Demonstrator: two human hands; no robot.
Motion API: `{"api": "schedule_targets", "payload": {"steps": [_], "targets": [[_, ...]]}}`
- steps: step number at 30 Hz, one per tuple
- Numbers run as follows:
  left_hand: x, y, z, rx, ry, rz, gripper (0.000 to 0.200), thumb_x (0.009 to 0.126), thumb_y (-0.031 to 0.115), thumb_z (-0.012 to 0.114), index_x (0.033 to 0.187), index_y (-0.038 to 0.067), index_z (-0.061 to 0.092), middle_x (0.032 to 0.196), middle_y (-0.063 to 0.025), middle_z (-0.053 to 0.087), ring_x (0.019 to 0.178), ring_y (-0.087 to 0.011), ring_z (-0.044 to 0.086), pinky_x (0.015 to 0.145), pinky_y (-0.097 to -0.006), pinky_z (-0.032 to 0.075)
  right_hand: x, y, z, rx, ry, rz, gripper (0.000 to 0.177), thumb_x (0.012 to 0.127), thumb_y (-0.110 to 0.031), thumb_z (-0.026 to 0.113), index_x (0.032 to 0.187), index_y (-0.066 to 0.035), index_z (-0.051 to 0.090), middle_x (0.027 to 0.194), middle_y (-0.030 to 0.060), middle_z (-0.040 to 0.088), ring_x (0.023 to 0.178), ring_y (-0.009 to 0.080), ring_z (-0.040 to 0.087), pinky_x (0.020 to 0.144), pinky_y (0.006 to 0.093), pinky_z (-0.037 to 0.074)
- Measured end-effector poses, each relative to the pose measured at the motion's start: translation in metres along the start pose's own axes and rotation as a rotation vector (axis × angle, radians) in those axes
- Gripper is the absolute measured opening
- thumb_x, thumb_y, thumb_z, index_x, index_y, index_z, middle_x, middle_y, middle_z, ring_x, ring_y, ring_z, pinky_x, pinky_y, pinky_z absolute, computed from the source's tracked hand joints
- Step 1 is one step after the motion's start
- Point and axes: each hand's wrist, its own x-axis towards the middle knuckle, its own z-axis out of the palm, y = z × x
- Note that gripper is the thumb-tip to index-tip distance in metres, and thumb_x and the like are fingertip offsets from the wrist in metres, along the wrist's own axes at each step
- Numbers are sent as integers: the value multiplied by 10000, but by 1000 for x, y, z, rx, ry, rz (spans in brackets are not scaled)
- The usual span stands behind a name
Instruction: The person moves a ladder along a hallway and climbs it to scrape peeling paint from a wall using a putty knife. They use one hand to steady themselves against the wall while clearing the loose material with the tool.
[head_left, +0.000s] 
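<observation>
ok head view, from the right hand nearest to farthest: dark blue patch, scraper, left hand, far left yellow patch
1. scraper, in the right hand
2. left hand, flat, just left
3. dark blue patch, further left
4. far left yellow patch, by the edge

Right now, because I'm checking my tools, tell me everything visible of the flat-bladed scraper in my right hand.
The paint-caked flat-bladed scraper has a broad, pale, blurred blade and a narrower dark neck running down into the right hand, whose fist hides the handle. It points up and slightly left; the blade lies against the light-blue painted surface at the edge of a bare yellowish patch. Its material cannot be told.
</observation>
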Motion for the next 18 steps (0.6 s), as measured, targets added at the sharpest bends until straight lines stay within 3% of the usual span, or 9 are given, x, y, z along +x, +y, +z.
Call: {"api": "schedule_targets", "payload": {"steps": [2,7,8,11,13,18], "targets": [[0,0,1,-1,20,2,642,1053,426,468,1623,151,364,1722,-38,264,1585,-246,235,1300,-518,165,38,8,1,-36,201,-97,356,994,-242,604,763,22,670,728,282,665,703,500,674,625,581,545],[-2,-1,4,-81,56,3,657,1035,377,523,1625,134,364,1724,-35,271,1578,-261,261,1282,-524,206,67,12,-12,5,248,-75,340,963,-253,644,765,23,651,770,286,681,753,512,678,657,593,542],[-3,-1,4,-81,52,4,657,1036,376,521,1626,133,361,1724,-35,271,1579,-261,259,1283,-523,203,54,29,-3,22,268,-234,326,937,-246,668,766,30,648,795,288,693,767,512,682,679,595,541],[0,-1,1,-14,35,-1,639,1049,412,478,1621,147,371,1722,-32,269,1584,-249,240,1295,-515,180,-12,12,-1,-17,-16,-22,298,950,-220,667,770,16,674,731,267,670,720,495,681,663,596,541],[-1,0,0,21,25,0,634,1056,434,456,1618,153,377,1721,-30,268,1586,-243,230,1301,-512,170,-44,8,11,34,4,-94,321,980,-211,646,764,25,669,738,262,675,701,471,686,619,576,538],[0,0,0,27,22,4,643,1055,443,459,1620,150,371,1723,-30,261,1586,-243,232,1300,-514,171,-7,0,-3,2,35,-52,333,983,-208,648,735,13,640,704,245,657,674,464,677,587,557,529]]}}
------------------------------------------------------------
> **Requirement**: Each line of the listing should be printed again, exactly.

> **Solution**:
Demonstrator: two human hands; no robot.
Motion API: `{"api": "schedule_targets", "payload": {"steps": [_], "targets": [[_, ...]]}}`
- steps: step number at 30 Hz, one per tuple
- Numbers run as follows:
  left_hand: x, y, z, rx, ry, rz, gripper (0.000 to 0.200), thumb_x (0.009 to 0.126), thumb_y (-0.031 to 0.115), thumb_z (-0.012 to 0.114), index_x (0.033 to 0.187), index_y (-0.038 to 0.067), index_z (-0.061 to 0.092), middle_x (0.032 to 0.196), middle_y (-0.063 to 0.025), middle_z (-0.053 to 0.087), ring_x (0.019 to 0.178), ring_y (-0.087 to 0.011), ring_z (-0.044 to 0.086), pinky_x (0.015 to 0.145), pinky_y (-0.097 to -0.006), pinky_z (-0.032 to 0.075)
  right_hand: x, y, z, rx, ry, rz, gripper (0.000 to 0.177), thumb_x (0.012 to 0.127), thumb_y (-0.110 to 0.031), thumb_z (-0.026 to 0.113), index_x (0.032 to 0.187), index_y (-0.066 to 0.035), index_z (-0.051 to 0.090), middle_x (0.027 to 0.194), middle_y (-0.030 to 0.060), middle_z (-0.040 to 0.088), ring_x (0.023 to 0.178), ring_y (-0.009 to 0.080), ring_z (-0.040 to 0.087), pinky_x (0.020 to 0.144), pinky_y (0.006 to 0.093), pinky_z (-0.037 to 0.074)
- Measured end-effector poses, each relative to the pose measured at the motion's start: translation in metres along the start pose's own axes and rotation as a rotation vector (axis × angle, radians) in those axes
- Gripper is the absolute measured opening
- thumb_x, thumb_y, thumb_z, index_x, index_y, index_z, middle_x, middle_y, middle_z, ring_x, ring_y, ring_z, pinky_x, pinky_y, pinky_z absolute, computed from the source's tracked hand joints
- Step 1 is one step after the motion's start
- Point and axes: each hand's wrist, its own x-axis towards the middle knuckle, its own z-axis out of the palm, y = z × x
- Note that gripper is the thumb-tip to index-tip distance in metres, and thumb_x and the like are fingertip offsets from the wrist in metres, along the wrist's own axes at each step
- Numbers are sent as integers: the value multiplied by 10000, but by 1000 for x, y, z, rx, ry, rz (spans in brackets are not scaled)
- The usual span stands behind a name
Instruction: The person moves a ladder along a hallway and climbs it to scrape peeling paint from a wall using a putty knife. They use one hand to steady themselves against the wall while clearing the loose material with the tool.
[head_left, +0.000s] 
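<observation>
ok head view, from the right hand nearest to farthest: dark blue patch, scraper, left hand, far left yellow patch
1. scraper, in the right hand
2. left hand, flat, just left
3. dark blue patch, further left
4. far left yellow patch, by the edge

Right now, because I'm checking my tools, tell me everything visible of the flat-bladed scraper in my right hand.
The paint-caked flat-bladed scraper has a broad, pale, blurred blade and a narrower dark neck running down into the right hand, whose fist hides the handle. It points up and slightly left; the blade lies against the light-blue painted surface at the edge of a bare yellowish patch. Its material cannot be told.
</observation>
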Motion for the next 18 steps (0.6 s), as measured, targets added at the sharpest bends until straight lines stay within 3% of the usual span, or 9 are given, x, y, z along +x, +y, +z.
Call: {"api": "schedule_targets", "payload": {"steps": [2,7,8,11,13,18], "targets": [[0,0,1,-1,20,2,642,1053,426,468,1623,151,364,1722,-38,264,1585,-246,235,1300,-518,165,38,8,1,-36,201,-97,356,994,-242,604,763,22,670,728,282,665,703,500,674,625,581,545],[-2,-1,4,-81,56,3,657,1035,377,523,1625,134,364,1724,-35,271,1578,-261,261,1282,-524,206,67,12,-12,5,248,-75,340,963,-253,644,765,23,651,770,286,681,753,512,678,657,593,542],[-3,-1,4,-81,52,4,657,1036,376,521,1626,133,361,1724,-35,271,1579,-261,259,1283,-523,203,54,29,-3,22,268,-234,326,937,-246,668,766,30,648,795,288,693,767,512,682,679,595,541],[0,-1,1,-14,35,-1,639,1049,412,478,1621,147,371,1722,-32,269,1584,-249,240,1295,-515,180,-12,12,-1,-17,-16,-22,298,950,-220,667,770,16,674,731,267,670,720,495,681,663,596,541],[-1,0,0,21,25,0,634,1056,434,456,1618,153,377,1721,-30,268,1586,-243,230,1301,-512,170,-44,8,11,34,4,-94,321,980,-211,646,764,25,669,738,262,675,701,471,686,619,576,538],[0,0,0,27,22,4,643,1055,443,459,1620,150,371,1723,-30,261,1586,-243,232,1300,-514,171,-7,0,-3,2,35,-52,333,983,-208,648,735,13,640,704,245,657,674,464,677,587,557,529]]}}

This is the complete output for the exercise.